Modeling Bovine Tuberculosis

Principal Investigator: Yrjo Grohn

Co-PI: Kristina Ceres

Department of Population Medicine and Diagnostic Sciences
Sponsor: USDA -Animal and Plant Health Inspection Service
Grant Number: AP19VSNVSL00C046
Title: Modeling Bovine Tuberculosis
Project Amount: $22,719
Project Period: September 2019 to September 2020

DESCRIPTION (provided by applicant): 

Bovine tuberculosis (bTB) is an important agricultural disease from both an economic and a public health perspective. Mycobacterium bovis, the cause of bTB has a wide host range including cattle, white-tailed deer (Odocoileus virginianus), and humans1, and causes decreased milk and meat production in cattle. Humans can become infected by contact with infected animals or, more commonly through consumption of unpasteurized milk2. Risk of zoonotic bTB infection has been greatly reduced in developed countries by a combination of effective test and slaughter control programs and milk pasteurization; however, M. bovis is still responsible for 1-2% of human tuberculosis cases in the US3. Due to the risk of zoonotic infection, and the production losses caused by bTB, the US instituted a bTB eradication program in 1917. This program includes slaughter surveillance, and a lengthy testing protocol for infected herds estimated to cost over $1.5 million in a 1000 cow dairy herd4. Despite over 100 years of directed national control, outbreaks still occur in cattle every year.

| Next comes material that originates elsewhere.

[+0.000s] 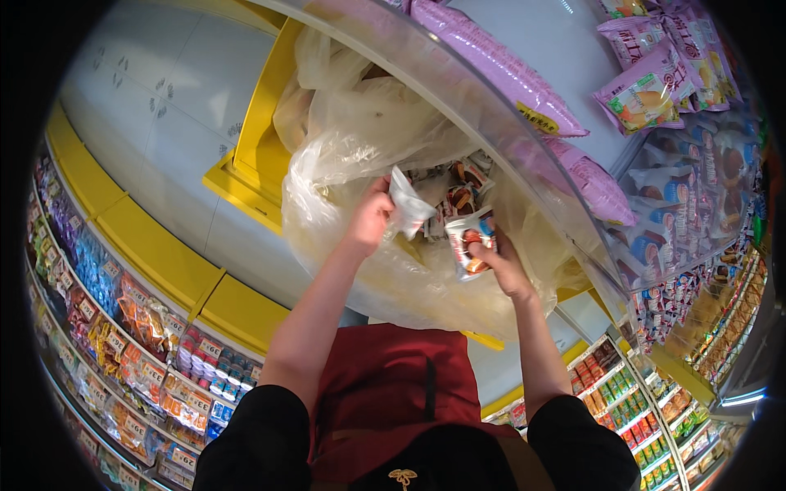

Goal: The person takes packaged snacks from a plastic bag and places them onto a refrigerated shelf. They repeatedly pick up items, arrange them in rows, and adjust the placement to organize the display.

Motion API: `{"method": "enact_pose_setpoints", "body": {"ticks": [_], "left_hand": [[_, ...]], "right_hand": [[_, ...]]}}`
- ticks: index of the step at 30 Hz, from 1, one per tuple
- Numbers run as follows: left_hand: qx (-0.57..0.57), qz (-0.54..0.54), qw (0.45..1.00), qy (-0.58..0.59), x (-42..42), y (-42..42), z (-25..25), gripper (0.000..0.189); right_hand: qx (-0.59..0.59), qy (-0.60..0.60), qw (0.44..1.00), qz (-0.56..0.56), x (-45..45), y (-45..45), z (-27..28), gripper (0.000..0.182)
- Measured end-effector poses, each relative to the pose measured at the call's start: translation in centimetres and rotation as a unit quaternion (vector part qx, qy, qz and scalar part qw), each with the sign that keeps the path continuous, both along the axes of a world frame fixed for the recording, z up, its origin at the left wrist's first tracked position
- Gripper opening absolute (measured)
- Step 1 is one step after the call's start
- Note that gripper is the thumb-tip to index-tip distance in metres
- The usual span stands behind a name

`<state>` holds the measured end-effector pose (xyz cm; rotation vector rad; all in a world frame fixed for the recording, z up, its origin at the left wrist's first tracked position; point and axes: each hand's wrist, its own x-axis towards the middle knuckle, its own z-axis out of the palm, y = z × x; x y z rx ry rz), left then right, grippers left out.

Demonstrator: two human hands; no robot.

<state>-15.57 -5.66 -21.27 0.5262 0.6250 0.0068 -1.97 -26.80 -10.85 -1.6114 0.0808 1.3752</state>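
My left hand [373,215] grips a white snack packet [409,204], seen from its plain side, over a large clear plastic bag [319,202]. Pinched between the thumb and fingers of my right hand [505,261] is another wrapped snack packet [470,242], its printed face up, showing a brown filled cake. Below and between both hands, inside the bag, lie several similar wrapped snacks [462,197]. The bag lines an open yellow bin or drawer [261,135].
A curved clear plastic panel [485,132] crosses above the bag. Beyond it lie long purple packages [491,67] and purple snack packets [645,92]. Shelves of packaged goods [141,368] curve along the left, with yellow ledges [153,245]. More stocked shelves [632,405] stand at lower right.
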Motion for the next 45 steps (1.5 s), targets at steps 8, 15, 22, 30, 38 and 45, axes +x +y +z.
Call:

Due to the potential lag time between infection and detection, as well as the multiple possible sources of infection, identifying the source of infection in a herd is difficult. Although thorough sampling is routine in traceback investigations, animal movement records are often incomplete, and other potential sources of infection, including zoonotic transmission, are difficult to characterize. To maximize the information available from outbreak investigations, whole genome sequencing (WGS) of M. bovis isolates from infected herds was incorporated into the bTB eradication program by the NVSL in 20138. Using the over 4500 M. bovis isolates collected, maintained and sequenced by the National Veterinary Services and NVSL, we will fill a critical gap in determining the source of an outbreak by predicting time and location of infection. Our objective is to utilize M. bovis WGS data to increase efficiency in outbreak investigations by 1) estimating time since herd infection and investigating drivers of variation in M. bovis evolutionary rate, and 2) predicting the geographical source of outbreaks by analyzing pan-genome population structure.

Our overall goal is to narrow down the source of a bTB outbreak in both time and space. To accomplish this goal, we will create two classes of models: Bayesian phylogenetic models used estimate evolutionary rate and time since infection, and population genetic structure models to estimate the geographical source of an outbreak. We will estimate not only M. bovis evolutionary rate, but also drivers of variation in evolutionary rate, and we will use these estimates to create a model that can be used prospectively to determine time since infection and aid in traceback. The population genetic structure model developed will be capable of predicting the likely source of an M. bovis outbreak, which can help direct the traceback investigation to the correct place. We will also produce a dynamic M. bovis database that can also be expanded to include sequences from new outbreaks to create a global network of M. bovis geolocations.